Le marketing digital et le marketing service tendent à regrouper des professionnels spécialement formés ou familiarisés aux problématiques techniques d’exploitation des bases de données (collecte, datawarehouse, datamining, analyse…) ou à l’expression d’une communication sous la forme digitale. De part leur « profil », c’est-à-dire la structure de leur portefeuille institutionnel, mieux accordé aux impératifs technologique implicitement contenus

dans la demande croissante de mesure des résultats, les professionnels du marketing services et les « digital natives » (« experts en technologie » tombés dedans quand ils étaient tout petits) ont la « compétence » pour s’approprier avec plus de facilités les nouveautés techniques de la communication, ici les technologies Internet. Alors que les publicitaires, traditionnellement associés au monde de la création, de l’esthétique et de la parole (« experts de la rhétorique ») y sont plus « averses » ou se l’approprient plus lentement et avec une maîtrise moindre, donc une légitimité contestable et vraisemblablement contestée.

Hypothèse 3-b

Les publicitaires résistent et tentent de conserver en « réinstitutionnalisant » (Jepperson, 1991 ; Suddaby et Greenwood, 2001 ; Greenwood, Suddaby et Hinings, 2002) le champ conformément à leurs intérêts. Sur le plan pratique, cela signifie promouvoir de nouvelles approches organisationnelles visant à absorber l’offre de service Internet en proposant à leurs clients des stratégies de communication dite « intégrée », ou encore une offre de service dite à « 360 ». Mais leur position est plus difficile à tenir face aux professionnels du marketing service et du marketing digital qui génèrent une part de plus en plus importante des investissements, part d’autant plus visible que la logique comptable des agences établit un calcul des profits et pertes par spécialité métier.

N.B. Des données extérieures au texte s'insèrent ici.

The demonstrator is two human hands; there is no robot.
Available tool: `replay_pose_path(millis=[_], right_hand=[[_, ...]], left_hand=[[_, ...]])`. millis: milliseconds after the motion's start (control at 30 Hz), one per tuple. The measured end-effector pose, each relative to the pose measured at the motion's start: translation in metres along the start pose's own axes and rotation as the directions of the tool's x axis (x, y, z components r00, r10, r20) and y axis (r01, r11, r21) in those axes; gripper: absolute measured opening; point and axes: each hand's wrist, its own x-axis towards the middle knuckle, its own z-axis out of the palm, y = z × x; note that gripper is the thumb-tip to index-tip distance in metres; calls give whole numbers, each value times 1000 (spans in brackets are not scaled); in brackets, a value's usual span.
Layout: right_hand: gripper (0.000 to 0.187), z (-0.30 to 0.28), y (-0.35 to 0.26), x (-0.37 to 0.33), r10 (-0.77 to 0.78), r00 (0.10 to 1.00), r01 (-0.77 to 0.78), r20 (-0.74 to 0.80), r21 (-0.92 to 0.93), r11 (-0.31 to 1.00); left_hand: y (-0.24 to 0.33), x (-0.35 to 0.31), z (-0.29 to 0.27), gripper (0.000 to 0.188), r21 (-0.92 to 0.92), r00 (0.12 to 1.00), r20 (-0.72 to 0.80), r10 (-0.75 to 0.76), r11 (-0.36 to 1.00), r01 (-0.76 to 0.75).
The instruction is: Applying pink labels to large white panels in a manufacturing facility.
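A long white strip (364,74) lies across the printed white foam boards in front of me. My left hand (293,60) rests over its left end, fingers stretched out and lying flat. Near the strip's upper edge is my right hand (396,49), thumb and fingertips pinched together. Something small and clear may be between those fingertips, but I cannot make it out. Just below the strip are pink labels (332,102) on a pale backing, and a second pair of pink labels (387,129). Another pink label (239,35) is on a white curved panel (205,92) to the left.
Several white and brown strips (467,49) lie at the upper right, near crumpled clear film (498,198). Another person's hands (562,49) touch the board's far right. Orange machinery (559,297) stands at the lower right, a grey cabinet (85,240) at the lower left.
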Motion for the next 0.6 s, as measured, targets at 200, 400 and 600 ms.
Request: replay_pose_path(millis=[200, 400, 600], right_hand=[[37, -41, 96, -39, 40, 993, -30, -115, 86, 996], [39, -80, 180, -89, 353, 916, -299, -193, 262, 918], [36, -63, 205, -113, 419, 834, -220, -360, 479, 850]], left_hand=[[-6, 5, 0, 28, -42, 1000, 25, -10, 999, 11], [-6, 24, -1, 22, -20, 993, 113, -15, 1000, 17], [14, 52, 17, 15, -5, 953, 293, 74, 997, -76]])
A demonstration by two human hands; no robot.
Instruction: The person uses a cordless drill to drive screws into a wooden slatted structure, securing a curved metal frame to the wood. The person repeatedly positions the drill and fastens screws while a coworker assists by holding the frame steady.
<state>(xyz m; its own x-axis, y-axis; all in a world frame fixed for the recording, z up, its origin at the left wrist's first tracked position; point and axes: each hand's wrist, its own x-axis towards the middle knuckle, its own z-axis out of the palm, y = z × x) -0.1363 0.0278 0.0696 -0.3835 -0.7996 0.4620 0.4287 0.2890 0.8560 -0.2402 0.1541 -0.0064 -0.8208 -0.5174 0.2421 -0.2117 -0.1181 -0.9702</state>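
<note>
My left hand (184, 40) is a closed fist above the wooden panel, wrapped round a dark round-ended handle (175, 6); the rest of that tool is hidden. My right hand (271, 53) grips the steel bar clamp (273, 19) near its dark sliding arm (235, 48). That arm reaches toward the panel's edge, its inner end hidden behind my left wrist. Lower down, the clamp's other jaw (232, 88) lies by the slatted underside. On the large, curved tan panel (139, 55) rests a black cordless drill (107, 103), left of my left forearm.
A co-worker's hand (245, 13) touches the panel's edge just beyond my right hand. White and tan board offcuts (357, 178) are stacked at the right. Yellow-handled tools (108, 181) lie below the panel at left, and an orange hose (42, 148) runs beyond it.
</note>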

On peut légitimement imaginer que dans ce contexte d’évolution technologique conforme à la valorisation de leur compétence, les professionnels du marketing service et du marketing digital engagent des stratégies opportunistes de prise du pouvoir ou d’amélioration de leur position managériale dans les agences ou dans les groupes de communication. En revanche, il n’est pas certain que leurs attentes soient couronnées de succès car il est évident que les publicitaires ne peuvent demeurer passifs face à la contestation de leur suprématie et qu’ils défendent très vraisemblablement avec force leurs positions de pouvoir dans les grandes agences, les resaux internationaux et dans les groupes de communication. Il est intéressant de se pencher de plus près sur ces processus de désinstitutionnalisation puis de réinstitutionnalisation et d’examiner avec soin conformément à la théorie générale des champs, les habitus (ou portefeuilles institutionnels) des protagonistes de la publicité, du marketing service et du marketing digital, c’est-à-dire les dispositions sociales, économiques, culturelles

et symboliques mobilisées par ceux qui réussissent comme ceux qui ratent dans les entreprises d’innovation technologique, comme dans les stratégies de conservation. Pour cela nous mobilisons le modele d’operationalisation de l’habitus sous la forme du portefeuille institutionnel.